**Instructions to follow**
Write out the whole listing exactly; no images belong in it.

**Recorded information**
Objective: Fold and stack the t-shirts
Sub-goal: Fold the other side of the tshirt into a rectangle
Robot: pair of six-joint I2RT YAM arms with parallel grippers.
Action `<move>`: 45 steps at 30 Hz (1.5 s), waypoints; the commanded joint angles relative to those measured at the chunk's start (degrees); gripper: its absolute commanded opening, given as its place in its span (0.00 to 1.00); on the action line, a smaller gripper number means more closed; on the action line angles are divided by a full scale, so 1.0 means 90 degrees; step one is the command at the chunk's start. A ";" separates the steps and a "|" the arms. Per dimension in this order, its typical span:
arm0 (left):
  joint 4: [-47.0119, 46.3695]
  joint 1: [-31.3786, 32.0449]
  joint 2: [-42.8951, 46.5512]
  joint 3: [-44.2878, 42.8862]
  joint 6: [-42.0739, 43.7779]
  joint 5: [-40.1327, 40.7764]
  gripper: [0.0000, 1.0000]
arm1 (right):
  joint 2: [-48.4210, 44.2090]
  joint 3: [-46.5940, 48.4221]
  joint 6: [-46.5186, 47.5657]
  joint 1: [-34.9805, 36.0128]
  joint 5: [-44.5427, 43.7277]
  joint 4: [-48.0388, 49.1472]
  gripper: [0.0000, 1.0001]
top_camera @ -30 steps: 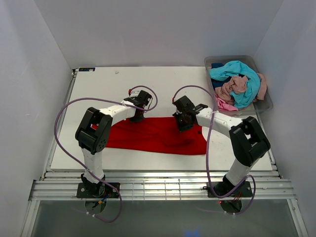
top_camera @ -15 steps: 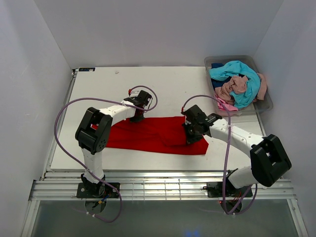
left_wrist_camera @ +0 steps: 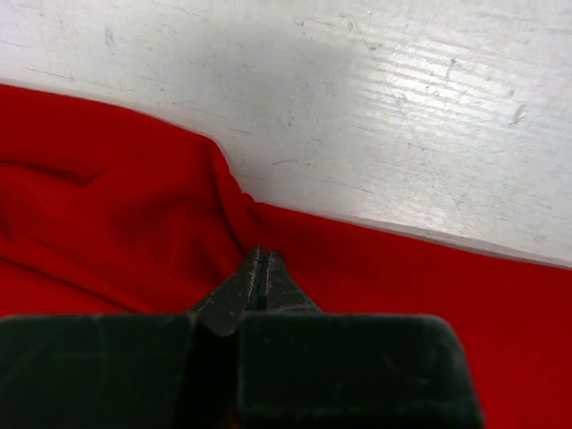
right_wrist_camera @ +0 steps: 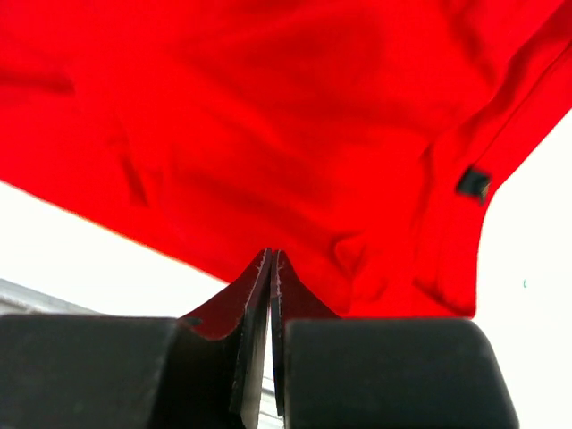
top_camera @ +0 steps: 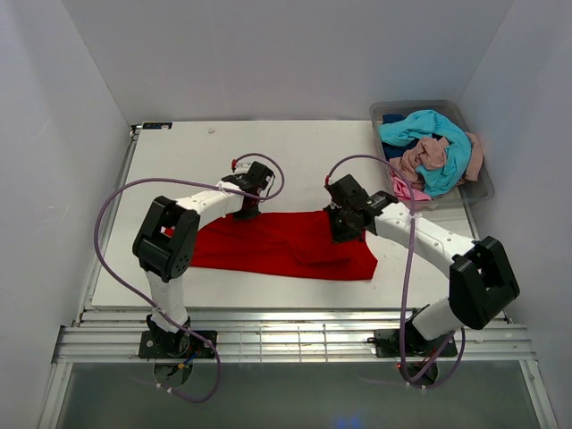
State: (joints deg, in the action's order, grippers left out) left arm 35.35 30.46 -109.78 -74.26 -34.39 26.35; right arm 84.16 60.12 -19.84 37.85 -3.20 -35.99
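Observation:
The red t-shirt (top_camera: 286, 246) lies spread across the near part of the white table. My left gripper (top_camera: 248, 213) is shut at the shirt's far edge. In the left wrist view the red cloth (left_wrist_camera: 107, 223) puckers into its tips (left_wrist_camera: 260, 253). My right gripper (top_camera: 338, 231) is shut over the shirt's right part. In the right wrist view its jaws (right_wrist_camera: 273, 255) are closed with no cloth seen between them, above the red cloth (right_wrist_camera: 268, 134). The turquoise (top_camera: 438, 134), dusty pink (top_camera: 424, 156), bright pink (top_camera: 407, 189) and dark blue (top_camera: 391, 118) t-shirts are heaped at the back right.
The heaped shirts sit in a clear grey plastic bin (top_camera: 483, 192) at the table's back right corner. White walls close in on the left, back and right. A metal rail (top_camera: 286, 340) runs along the near edge. A small black tag (right_wrist_camera: 472, 183) shows on the red shirt.
My right gripper went from the shirt's far edge toward its near right part, then came back a little toward the far side. The left gripper has stayed put.

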 commanded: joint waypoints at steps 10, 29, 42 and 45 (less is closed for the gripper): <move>-0.0110 0.0717 0.0850 -0.0450 -0.0075 -0.0250 0.00 | 0.1556 0.0586 -0.0198 -0.0191 -0.0796 0.0336 0.08; -0.0569 0.1176 -0.0595 -0.0166 -0.0359 -0.1219 0.00 | 0.3148 0.1688 0.0172 -0.1597 -0.0855 0.0142 0.08; -0.0072 0.1147 0.1785 -0.0431 -0.0075 0.0685 0.38 | 0.2076 0.2440 0.1012 -0.1647 -0.0095 0.0522 0.08; 0.0356 0.0846 0.2430 -0.0236 -0.0250 0.0774 0.83 | 0.1753 0.2519 0.1130 -0.1559 0.0228 0.0503 0.13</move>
State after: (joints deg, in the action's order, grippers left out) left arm 34.30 40.47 -96.07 -76.66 -35.62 27.79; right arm 105.80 79.13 -12.53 23.03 -4.58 -33.12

**Exercise solution**
Objective: Fold and stack the t-shirts
Sub-goal: Fold the other side of the tshirt into a rectangle
Robot: pair of six-joint I2RT YAM arms with parallel grippers.
Action `<move>`: 45 steps at 30 Hz (1.5 s), waypoints; the commanded joint angles relative to those measured at the chunk's start (degrees); gripper: its absolute commanded opening, given as its place in its span (0.00 to 1.00); on the action line, a smaller gripper number means more closed; on the action line angles are divided by a full scale, so 1.0 means 90 degrees; step one is the command at the chunk's start. A ";" separates the steps and a "|" the arms. Per dimension in this order, its typical span:
arm0 (left):
  joint 4: [-47.0119, 46.3695]
  joint 1: [-31.3786, 32.0449]
  joint 2: [-42.8951, 46.5512]
  joint 3: [-44.2878, 42.8862]
  joint 6: [-42.0739, 43.7779]
  joint 5: [-40.1327, 40.7764]
  gripper: [0.0000, 1.0000]
arm1 (right):
  joint 2: [-48.4210, 44.2090]
  joint 3: [-46.5940, 48.4221]
  joint 6: [-46.5186, 47.5657]
  joint 1: [-34.9805, 36.0128]
  joint 5: [-44.5427, 43.7277]
  joint 4: [-48.0388, 49.1472]
  gripper: [0.0000, 1.0001]
top_camera @ -30 steps: 
top_camera @ -15 steps: 
left_wrist_camera @ +0 steps: 
right_wrist_camera @ +0 steps: 
top_camera @ +0 steps: 
State: (joints deg, in the action's order, grippers left out) left arm 35.35 30.46 -109.78 -74.26 -34.39 26.35; right arm 84.16 60.12 -19.84 37.85 -3.20 -35.99
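Observation:
The red t-shirt (top_camera: 286, 246) lies spread across the near part of the white table. My left gripper (top_camera: 248, 213) is shut at the shirt's far edge. In the left wrist view the red cloth (left_wrist_camera: 107, 223) puckers into its tips (left_wrist_camera: 260, 253). My right gripper (top_camera: 338, 231) is shut over the shirt's right part. In the right wrist view its jaws (right_wrist_camera: 273, 255) are closed with no cloth seen between them, above the red cloth (right_wrist_camera: 268, 134). The turquoise (top_camera: 438, 134), dusty pink (top_camera: 424, 156), bright pink (top_camera: 407, 189) and dark blue (top_camera: 391, 118) t-shirts are heaped at the back right.
The heaped shirts sit in a clear grey plastic bin (top_camera: 483, 192) at the table's back right corner. White walls close in on the left, back and right. A metal rail (top_camera: 286, 340) runs along the near edge. A small black tag (right_wrist_camera: 472, 183) shows on the red shirt.
My right gripper went from the shirt's far edge toward its near right part, then came back a little toward the far side. The left gripper has stayed put.
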
 commanded: joint waypoints at steps 10, 29, 42 and 45 (less is closed for the gripper): <move>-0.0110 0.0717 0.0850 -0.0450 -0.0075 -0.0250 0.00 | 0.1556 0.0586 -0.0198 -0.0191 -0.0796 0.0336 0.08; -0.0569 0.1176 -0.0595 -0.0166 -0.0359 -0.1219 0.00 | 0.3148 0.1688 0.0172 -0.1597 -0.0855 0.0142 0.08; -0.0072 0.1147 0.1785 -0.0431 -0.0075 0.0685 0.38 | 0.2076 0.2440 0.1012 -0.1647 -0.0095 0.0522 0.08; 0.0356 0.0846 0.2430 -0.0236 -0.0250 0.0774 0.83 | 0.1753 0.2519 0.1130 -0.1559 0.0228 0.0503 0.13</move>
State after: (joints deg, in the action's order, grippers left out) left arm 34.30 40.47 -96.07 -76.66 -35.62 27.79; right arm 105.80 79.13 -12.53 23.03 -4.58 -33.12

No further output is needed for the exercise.